2011: Sunjay Gorawara- Indiana University undergraduate student.

2012: Shantanu Agrawal- Pacific Investment Management Co vice president.

2016: Marc Grow- Columbia Business School student

2017: Dylan Adelman- Wharton School of Business student

2018: Andrew Walker- Rangeley Capital Head of Research

Four finalists are awarded two tickets to the conference and access to the GLG network. Eight semi-finalists are also picked and given two tickets to the conference.
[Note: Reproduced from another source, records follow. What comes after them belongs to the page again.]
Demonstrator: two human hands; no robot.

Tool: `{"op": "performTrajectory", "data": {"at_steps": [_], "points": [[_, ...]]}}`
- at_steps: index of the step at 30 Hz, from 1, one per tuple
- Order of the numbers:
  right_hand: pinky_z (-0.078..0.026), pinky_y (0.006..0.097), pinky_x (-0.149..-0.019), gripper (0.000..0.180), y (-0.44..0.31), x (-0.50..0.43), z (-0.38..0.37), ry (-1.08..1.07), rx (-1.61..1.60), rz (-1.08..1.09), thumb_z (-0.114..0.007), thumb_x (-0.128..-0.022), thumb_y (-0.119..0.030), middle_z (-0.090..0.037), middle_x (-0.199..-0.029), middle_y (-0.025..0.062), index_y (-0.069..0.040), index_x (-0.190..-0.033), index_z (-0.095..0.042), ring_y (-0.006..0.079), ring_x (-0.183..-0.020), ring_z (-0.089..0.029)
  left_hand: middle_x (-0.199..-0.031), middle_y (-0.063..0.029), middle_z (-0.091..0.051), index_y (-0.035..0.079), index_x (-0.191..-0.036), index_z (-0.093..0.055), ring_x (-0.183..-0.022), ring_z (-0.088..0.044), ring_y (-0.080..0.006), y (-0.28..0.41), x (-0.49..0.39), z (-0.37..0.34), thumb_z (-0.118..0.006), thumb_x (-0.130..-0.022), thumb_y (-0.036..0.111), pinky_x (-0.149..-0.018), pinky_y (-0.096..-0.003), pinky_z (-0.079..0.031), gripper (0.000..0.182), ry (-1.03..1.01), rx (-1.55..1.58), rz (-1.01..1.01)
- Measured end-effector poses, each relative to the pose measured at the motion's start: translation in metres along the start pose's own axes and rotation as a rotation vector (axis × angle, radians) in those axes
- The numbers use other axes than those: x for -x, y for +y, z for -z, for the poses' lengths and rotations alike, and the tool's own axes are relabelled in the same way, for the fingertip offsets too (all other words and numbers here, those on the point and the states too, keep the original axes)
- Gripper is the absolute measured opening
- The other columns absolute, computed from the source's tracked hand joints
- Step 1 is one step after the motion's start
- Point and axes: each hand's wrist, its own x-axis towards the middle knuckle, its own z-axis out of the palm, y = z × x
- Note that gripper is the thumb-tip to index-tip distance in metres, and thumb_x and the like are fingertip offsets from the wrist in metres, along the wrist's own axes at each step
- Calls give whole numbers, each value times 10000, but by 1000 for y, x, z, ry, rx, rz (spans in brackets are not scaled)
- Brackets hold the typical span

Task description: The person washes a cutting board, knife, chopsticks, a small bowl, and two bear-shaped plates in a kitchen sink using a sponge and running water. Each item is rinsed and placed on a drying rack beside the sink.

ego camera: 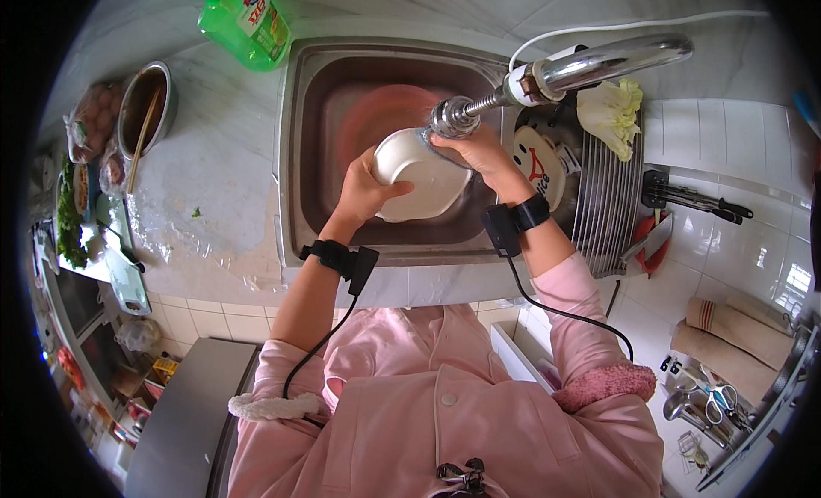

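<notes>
Over a stainless steel sink (297, 177), my left hand (363, 191) grips the left side of a white bowl (426, 199), its thumb reaching over the rim. At the bowl's upper right edge, my right hand (482, 153) holds a grey-blue cloth (442, 150) against it. Just above that hand is the tip of a chrome faucet (458, 116) with a flexible neck. Behind the bowl, a reddish plastic basin (369, 116) sits in the sink, partly hidden. Whether water is running cannot be told clearly.
A green dish soap bottle (253, 33) stands at the sink's back left corner. Farther left are a metal pot (168, 106) with chopsticks and a bag of eggs (96, 116). To the right, a cabbage leaf (609, 116) lies on a metal rack (606, 209). A cleaver (655, 241) hangs beyond.
</notes>
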Motion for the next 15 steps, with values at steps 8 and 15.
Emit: {"op": "performTrajectory", "data": {"at_steps": [8, 15], "points": [[-476, 289, -853, 298, 7, -6, 10, -57, -96, -29, -785, -771, -151, -707, -988, 28, -50, -1042, -710, 116, -894, -623, -1070, -76, -673, -2, -1182, -582, -981, -642, -174, 0, -1, 1, -815, -652, -4, -892, -336, -519, 579, 1, 122, 29], [-467, 264, -797, 202, 17, -9, 8, 93, -183, -83, -716, -834, -121, -703, -960, 43, 0, -997, -713, 108, -867, -611, -1088, -78, -671, 2, -1186, -583, -997, -639, -176, -3, -2, 3, -806, -658, -20, -901, -338, -518, 574, 14, 140, 29]]}}
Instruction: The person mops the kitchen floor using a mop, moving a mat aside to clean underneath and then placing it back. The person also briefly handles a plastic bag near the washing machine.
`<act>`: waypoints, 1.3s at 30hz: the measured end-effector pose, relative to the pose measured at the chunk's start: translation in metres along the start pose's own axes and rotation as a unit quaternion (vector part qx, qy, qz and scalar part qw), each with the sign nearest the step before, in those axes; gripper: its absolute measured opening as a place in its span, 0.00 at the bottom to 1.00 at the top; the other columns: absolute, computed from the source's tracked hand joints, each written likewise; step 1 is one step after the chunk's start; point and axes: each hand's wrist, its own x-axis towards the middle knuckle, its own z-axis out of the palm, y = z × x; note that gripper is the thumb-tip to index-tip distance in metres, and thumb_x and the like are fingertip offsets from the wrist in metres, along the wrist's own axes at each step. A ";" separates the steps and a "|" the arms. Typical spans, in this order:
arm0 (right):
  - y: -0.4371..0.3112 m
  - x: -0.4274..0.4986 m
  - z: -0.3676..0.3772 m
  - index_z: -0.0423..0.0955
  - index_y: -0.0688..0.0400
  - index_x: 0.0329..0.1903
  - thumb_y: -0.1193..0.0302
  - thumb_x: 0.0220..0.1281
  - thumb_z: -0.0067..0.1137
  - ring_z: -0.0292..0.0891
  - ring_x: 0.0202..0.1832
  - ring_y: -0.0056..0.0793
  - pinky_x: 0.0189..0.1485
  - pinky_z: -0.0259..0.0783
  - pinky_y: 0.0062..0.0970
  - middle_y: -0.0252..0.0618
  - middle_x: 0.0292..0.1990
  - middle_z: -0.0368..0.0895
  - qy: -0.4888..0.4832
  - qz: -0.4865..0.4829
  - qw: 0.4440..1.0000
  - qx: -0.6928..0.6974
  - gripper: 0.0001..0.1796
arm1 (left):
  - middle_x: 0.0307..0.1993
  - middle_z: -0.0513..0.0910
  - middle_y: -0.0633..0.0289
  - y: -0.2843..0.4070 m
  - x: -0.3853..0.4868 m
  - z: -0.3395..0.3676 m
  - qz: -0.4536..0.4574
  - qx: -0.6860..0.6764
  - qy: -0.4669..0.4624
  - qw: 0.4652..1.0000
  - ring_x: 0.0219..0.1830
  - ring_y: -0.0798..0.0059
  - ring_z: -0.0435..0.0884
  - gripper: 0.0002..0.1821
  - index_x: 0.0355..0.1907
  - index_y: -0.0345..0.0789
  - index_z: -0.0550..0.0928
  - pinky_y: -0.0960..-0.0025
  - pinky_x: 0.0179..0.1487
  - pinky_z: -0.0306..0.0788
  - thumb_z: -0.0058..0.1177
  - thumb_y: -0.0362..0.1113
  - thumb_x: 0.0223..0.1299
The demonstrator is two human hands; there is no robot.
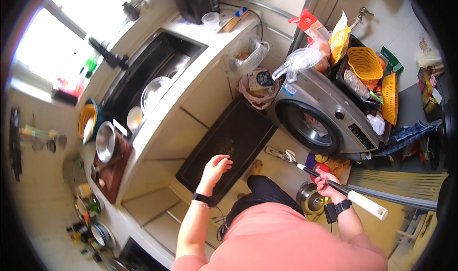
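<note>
My right hand [327, 185] is closed around the dark pole of a flat mop [304, 168], whose white grip end points to the lower right. The mop's narrow flat head [275, 153] lies on the floor between the black mat [229, 138] and the washing machine [322, 106]. My left hand [215, 169] hangs over the mat with its fingers loosely curled and nothing in it. Black bands are on both wrists. A steel pot or kettle [310, 198] stands on the floor beside my right hand.
On the left runs a counter with a black sink [161, 52], a steel bowl [105, 142] and a brown cutting board [116, 174]. Bags and yellow baskets [365, 63] crowd the washing machine's top. A plastic bag [259, 88] stands at the mat's far end.
</note>
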 end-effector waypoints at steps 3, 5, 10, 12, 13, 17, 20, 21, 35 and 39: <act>-0.018 0.013 0.018 0.71 0.51 0.44 0.76 0.52 0.48 0.65 0.16 0.18 0.21 0.66 0.18 0.36 0.23 0.71 0.035 -0.023 0.997 0.060 0.15 | 0.40 0.80 0.59 0.010 0.080 0.015 -0.093 -0.061 -0.011 0.994 0.39 0.73 0.80 0.15 0.48 0.36 0.73 0.70 0.43 0.74 0.41 0.41 0.64; -0.032 0.020 0.029 0.73 0.50 0.42 0.71 0.55 0.47 0.65 0.16 0.20 0.21 0.66 0.21 0.36 0.23 0.72 0.012 -0.019 0.997 0.077 0.12 | 0.39 0.80 0.60 0.011 0.135 0.024 -0.127 -0.108 -0.025 0.986 0.37 0.72 0.80 0.15 0.47 0.35 0.73 0.69 0.40 0.75 0.41 0.40 0.63; -0.044 0.019 0.021 0.73 0.49 0.41 0.66 0.57 0.45 0.65 0.19 0.21 0.22 0.66 0.23 0.34 0.25 0.72 0.025 -0.063 0.988 0.139 0.10 | 0.36 0.79 0.62 -0.023 0.281 0.047 -0.188 -0.066 -0.003 0.980 0.34 0.74 0.79 0.14 0.45 0.37 0.73 0.69 0.38 0.75 0.46 0.41 0.59; -0.033 0.018 0.010 0.73 0.48 0.43 0.68 0.56 0.46 0.66 0.20 0.22 0.24 0.66 0.24 0.36 0.27 0.71 -0.015 -0.060 0.974 0.216 0.11 | 0.35 0.79 0.63 -0.054 0.350 0.054 -0.205 -0.057 -0.002 0.977 0.32 0.75 0.78 0.14 0.44 0.37 0.73 0.70 0.36 0.74 0.45 0.41 0.59; -0.027 0.017 0.005 0.72 0.48 0.43 0.70 0.55 0.46 0.66 0.21 0.22 0.26 0.67 0.25 0.37 0.28 0.71 -0.052 -0.054 0.955 0.287 0.12 | 0.34 0.78 0.63 -0.071 0.387 0.058 -0.200 -0.058 -0.008 0.978 0.32 0.75 0.78 0.13 0.44 0.38 0.73 0.70 0.35 0.74 0.46 0.40 0.59; 0.000 0.011 0.004 0.71 0.49 0.47 0.72 0.51 0.44 0.65 0.25 0.22 0.32 0.65 0.29 0.38 0.32 0.69 -0.017 -0.133 0.956 0.262 0.18 | 0.23 0.76 0.63 -0.137 0.527 0.071 -0.197 0.041 -0.003 0.980 0.24 0.72 0.76 0.13 0.29 0.39 0.75 0.68 0.27 0.72 0.43 0.46 0.57; 0.007 0.009 0.014 0.71 0.48 0.48 0.71 0.48 0.45 0.59 0.21 0.20 0.25 0.61 0.24 0.35 0.29 0.65 0.077 -0.152 0.952 0.254 0.20 | 0.26 0.74 0.61 -0.167 0.600 0.087 -0.160 0.036 0.028 0.986 0.27 0.71 0.75 0.15 0.32 0.36 0.74 0.67 0.30 0.73 0.42 0.47 0.58; 0.008 0.010 0.019 0.71 0.47 0.47 0.70 0.48 0.45 0.57 0.21 0.20 0.23 0.59 0.24 0.33 0.29 0.64 0.096 -0.145 0.952 0.254 0.19 | 0.29 0.73 0.61 -0.172 0.620 0.096 -0.185 -0.031 0.082 0.979 0.30 0.70 0.75 0.16 0.35 0.35 0.73 0.66 0.32 0.74 0.43 0.47 0.58; -0.036 0.039 0.048 0.69 0.52 0.52 0.70 0.46 0.46 0.60 0.20 0.22 0.22 0.60 0.25 0.35 0.29 0.64 0.066 -0.144 0.964 0.212 0.25 | 0.23 0.78 0.55 -0.212 0.626 0.073 -0.165 -0.039 0.116 0.979 0.16 0.68 0.78 0.15 0.34 0.27 0.76 0.70 0.16 0.71 0.53 0.40 0.53; -0.030 0.040 0.041 0.68 0.54 0.51 0.71 0.50 0.45 0.56 0.19 0.22 0.19 0.58 0.24 0.36 0.28 0.61 0.065 -0.167 0.973 0.147 0.21 | 0.30 0.78 0.62 -0.249 0.507 -0.028 -0.220 -0.024 0.050 0.974 0.24 0.76 0.76 0.17 0.45 0.36 0.73 0.74 0.22 0.72 0.48 0.42 0.55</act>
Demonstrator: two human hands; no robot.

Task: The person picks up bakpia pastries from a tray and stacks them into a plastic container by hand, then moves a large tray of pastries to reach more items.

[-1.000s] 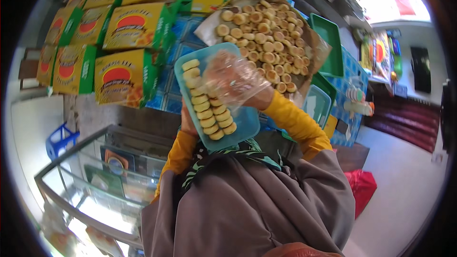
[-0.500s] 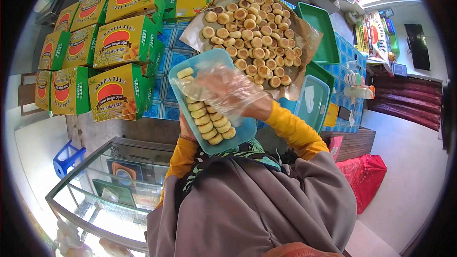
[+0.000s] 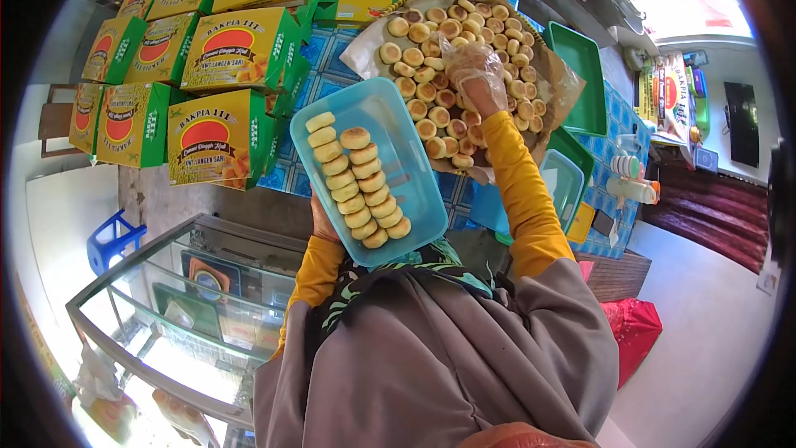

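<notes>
My left hand [image 3: 323, 220] grips the left side of a light-blue plastic container [image 3: 421, 203], its fingers partly hidden under it. Inside, small round pastries [image 3: 344, 180] lean on one another in two rows along the left and middle, while the right side shows bare plastic. My right hand [image 3: 474, 66], in a clear plastic glove, reaches into a heap of browned round pastries [image 3: 448, 99] spread on brown paper [image 3: 564, 87]. Its fingertips are blurred among the pastries, so whether it grasps one cannot be made out.
Stacked yellow-and-green cartons [image 3: 220, 137] stand at the left on a blue-patterned tablecloth [image 3: 286, 178]. Green trays [image 3: 578, 75] and a pale-blue lid [image 3: 565, 182] lie right of the heap. A glass display case [image 3: 178, 282] stands at lower left, near a blue stool [image 3: 116, 241].
My right hand has moved from over the container, up and right, to the pastry heap. The upper parts of both rows, covered by it before, now show. The view has shifted slightly.
</notes>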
== Sohn Scientific Conference ==
In March/April 2016 the foundation held its first international scientific conference in collaboration with the New York Academy of Sciences to sponsor “Sohn Conference: Pediatric Cancer in a Post-Genomic World.”

== Pediatric cancer research and care ==
The foundation takes an investor's approach to choosing strategies to fight pediatric cancer. Focused on the New York metropolitan area, the foundation encourages collaboration among the area's well-known research institutes. Among its goals are to support a new generation of cancer researchers; to support access to the most current technologies for treating cancer; and to improve the quality of life for children who are living with cancer.

== Pershing Square Sohn Cancer Research Alliance ==
In 2014, the Pershing Square Sohn Prize for Young Investigators in Cancer Research was launched by the Pershing Square Sohn Cancer Research Alliance. The award is bequeathed yearly to the most promising young scientists in New York City's medical research institutions and universities.

== Strategic partners ==
The foundation gives grants to the following institutions:
- Columbia University Medical Center
- Damon Runyon Cancer Research Foundation
- The New York Genome Center
- Hackensack University Medical Center
- Memorial Sloan Kettering Cancer Center
- NYU Langone Medical Center
- New York-Presbyterian Hospital/Weill Cornell Medical Center
- Pershing Square Foundation
- The Rockefeller University
- Tri-Institutional Therapeutics Discovery Institute

== International expansion ==
The foundation has partnered and seeded conferences across the globe, including Australia, Canada, Hong Kong, India, London, New York City, San Francisco, Tel Aviv, Monaco and Zurich.